Cormac closed his eyes. It felt to him as if someone was sequentially smacking each of his vertebrae in turn with a hammer. He writhed and fought, then suddenly, unbelievably, the Jain substructure binding him began to loosen and move. Hope surged in him as the pain also faded. Then he saw Skellor grinning at him.

‘Come with me,’ said the biophysicist.

Cormac pushed out of the chair, the substructure moving plastically around him like an alien exoskeleton. He turned and propelled himself after Skellor towards the airlock. He had not wanted to move or to obey; it was the structure itself moving him—an exoskeleton controlled from elsewhere. In the lock he stood immobile whilst Skellor subverted the door’s controls. He then wondered why Skellor had used this method to control him, and not simply attached another of those aug insects.

Hearing his thoughts, Skellor said, ‘Your body is just a machine that I can rebuild any time I like. Your mind I have decided to keep sacrosanct for now. If I destroy it, how can it appreciate its own suffering?’

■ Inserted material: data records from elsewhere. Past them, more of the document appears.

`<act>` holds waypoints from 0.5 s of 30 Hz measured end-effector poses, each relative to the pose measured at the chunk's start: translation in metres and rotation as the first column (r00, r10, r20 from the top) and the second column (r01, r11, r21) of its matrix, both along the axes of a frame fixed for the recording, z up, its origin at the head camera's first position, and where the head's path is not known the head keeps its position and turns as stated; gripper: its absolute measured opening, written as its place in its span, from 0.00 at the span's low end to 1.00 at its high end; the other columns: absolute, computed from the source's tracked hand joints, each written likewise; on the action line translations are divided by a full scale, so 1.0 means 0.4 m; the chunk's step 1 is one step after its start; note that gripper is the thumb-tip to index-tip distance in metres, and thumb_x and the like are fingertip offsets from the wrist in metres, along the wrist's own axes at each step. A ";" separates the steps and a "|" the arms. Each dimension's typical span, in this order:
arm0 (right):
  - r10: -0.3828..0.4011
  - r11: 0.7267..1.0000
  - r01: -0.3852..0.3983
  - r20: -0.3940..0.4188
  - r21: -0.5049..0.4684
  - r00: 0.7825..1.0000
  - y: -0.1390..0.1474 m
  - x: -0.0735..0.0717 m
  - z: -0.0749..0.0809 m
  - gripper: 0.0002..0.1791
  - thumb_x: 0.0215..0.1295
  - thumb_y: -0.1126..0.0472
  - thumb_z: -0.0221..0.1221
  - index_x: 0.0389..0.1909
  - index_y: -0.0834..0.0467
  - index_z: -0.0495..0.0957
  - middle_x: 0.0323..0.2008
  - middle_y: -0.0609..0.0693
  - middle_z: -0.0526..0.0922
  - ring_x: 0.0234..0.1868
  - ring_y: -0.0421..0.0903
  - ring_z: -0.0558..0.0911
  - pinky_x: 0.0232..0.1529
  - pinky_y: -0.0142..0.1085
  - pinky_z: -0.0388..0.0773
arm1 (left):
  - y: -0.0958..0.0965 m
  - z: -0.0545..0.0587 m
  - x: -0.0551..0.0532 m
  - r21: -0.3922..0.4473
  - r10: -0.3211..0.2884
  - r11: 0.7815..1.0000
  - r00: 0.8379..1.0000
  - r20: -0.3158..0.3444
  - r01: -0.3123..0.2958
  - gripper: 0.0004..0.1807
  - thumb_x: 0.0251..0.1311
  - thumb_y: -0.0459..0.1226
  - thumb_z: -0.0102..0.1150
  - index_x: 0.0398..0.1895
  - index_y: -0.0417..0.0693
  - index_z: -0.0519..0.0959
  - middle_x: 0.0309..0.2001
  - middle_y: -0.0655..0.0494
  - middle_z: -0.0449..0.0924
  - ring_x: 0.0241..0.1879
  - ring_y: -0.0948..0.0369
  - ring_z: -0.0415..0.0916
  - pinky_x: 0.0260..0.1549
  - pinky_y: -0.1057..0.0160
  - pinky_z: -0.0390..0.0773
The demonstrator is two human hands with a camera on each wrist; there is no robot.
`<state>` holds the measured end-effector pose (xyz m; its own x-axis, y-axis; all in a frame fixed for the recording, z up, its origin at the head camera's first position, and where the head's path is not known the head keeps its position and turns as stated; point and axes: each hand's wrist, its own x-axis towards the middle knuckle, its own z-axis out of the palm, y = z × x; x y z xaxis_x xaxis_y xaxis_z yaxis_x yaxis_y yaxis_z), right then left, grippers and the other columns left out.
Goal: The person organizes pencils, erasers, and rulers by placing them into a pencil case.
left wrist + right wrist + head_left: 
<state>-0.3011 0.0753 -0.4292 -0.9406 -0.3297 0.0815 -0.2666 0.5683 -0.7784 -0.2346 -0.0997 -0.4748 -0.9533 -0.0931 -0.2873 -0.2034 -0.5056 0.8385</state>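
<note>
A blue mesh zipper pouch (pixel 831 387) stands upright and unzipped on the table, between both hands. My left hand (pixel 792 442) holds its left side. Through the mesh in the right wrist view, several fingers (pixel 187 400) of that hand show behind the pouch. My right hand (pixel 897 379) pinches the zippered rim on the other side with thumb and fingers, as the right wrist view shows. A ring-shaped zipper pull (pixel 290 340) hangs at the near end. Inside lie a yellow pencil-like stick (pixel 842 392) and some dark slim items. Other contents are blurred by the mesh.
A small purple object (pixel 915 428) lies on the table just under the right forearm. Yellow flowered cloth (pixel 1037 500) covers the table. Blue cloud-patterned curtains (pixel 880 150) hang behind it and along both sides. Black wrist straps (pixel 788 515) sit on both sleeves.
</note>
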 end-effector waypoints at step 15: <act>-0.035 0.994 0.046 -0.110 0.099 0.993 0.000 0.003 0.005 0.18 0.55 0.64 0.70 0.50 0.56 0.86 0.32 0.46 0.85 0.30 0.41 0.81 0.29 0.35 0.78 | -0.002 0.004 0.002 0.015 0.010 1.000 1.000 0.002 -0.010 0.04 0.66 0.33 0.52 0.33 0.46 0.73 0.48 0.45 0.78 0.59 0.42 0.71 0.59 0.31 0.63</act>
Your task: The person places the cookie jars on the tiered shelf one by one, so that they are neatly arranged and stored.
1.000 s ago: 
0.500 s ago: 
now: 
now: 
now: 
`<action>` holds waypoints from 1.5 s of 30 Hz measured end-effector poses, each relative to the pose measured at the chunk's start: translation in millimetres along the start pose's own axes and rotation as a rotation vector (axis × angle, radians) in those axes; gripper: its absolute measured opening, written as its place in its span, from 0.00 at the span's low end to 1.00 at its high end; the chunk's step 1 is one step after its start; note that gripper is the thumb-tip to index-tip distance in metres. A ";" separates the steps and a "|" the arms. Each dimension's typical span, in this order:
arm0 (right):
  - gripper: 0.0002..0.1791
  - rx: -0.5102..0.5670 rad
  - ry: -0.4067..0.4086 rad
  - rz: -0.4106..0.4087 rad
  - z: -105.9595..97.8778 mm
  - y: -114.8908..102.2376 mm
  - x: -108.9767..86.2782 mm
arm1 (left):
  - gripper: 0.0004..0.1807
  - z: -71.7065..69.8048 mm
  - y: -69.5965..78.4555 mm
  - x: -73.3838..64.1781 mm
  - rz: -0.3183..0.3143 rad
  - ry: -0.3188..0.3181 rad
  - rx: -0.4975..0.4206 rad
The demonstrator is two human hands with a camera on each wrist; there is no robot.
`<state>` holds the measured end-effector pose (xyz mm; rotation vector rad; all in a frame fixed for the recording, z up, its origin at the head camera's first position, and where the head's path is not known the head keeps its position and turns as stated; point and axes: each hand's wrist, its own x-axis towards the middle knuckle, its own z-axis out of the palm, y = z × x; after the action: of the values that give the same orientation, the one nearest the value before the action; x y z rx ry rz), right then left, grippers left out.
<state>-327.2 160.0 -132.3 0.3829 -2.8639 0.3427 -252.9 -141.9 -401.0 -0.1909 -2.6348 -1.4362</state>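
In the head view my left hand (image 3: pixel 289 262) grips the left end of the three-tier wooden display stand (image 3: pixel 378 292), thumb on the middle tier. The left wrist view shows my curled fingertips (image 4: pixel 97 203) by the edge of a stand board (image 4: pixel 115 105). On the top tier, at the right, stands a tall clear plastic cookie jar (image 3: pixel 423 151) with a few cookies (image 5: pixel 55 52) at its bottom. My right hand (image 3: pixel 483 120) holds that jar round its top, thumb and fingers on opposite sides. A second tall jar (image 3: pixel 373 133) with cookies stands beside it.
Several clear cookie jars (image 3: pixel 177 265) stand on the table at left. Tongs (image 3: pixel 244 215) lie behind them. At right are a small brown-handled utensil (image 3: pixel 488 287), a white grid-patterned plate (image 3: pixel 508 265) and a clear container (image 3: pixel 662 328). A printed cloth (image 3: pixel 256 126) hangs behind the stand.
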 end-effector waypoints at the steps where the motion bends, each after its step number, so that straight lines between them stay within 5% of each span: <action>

The man was lying, Cormac realized that in an instant, but it was knowledge that availed him nothing. The airlock opened and they propelled themselves out of it into the body of the ship. Cormac’s first breath was a dry gasp from the inside of a rusting pipe. In seconds, he was gasping for oxygen. Nevertheless, perpetually on the point of suffocation, he followed Skellor up into the control bridge.

‘Of course I won’t allow your body to die for the present, as I don’t want to take the trouble to rebuild it,’ Skellor told him. ‘You’ll not suffocate, though that’s how it feels.’

On the bridge, Skellor impelled Cormac to clean the captain’s chair of the dead man’s sticky remains. Still gasping, he carried out his grim task, glimpsing Skellor inspect the cancerous scar tissue at his own waist. The biophysicist then looked up in irritation and allowed Cormac more freedom. Cormac immediately pulled up the hood of his environment suit, closed the visor, and breathed real air. Skellor had obviously tired of that game. Stacking bones and dried-out skin to one side, the agent observed Skellor remove his thin-gun from some hidden pocket and place it on a nearby console—another more subtle torture. Then the rogue bio-physicist pressed his hand down on the main computer console. After a hiatus, he tilted his head back and issued a sound somewhere between a scream and a snarl.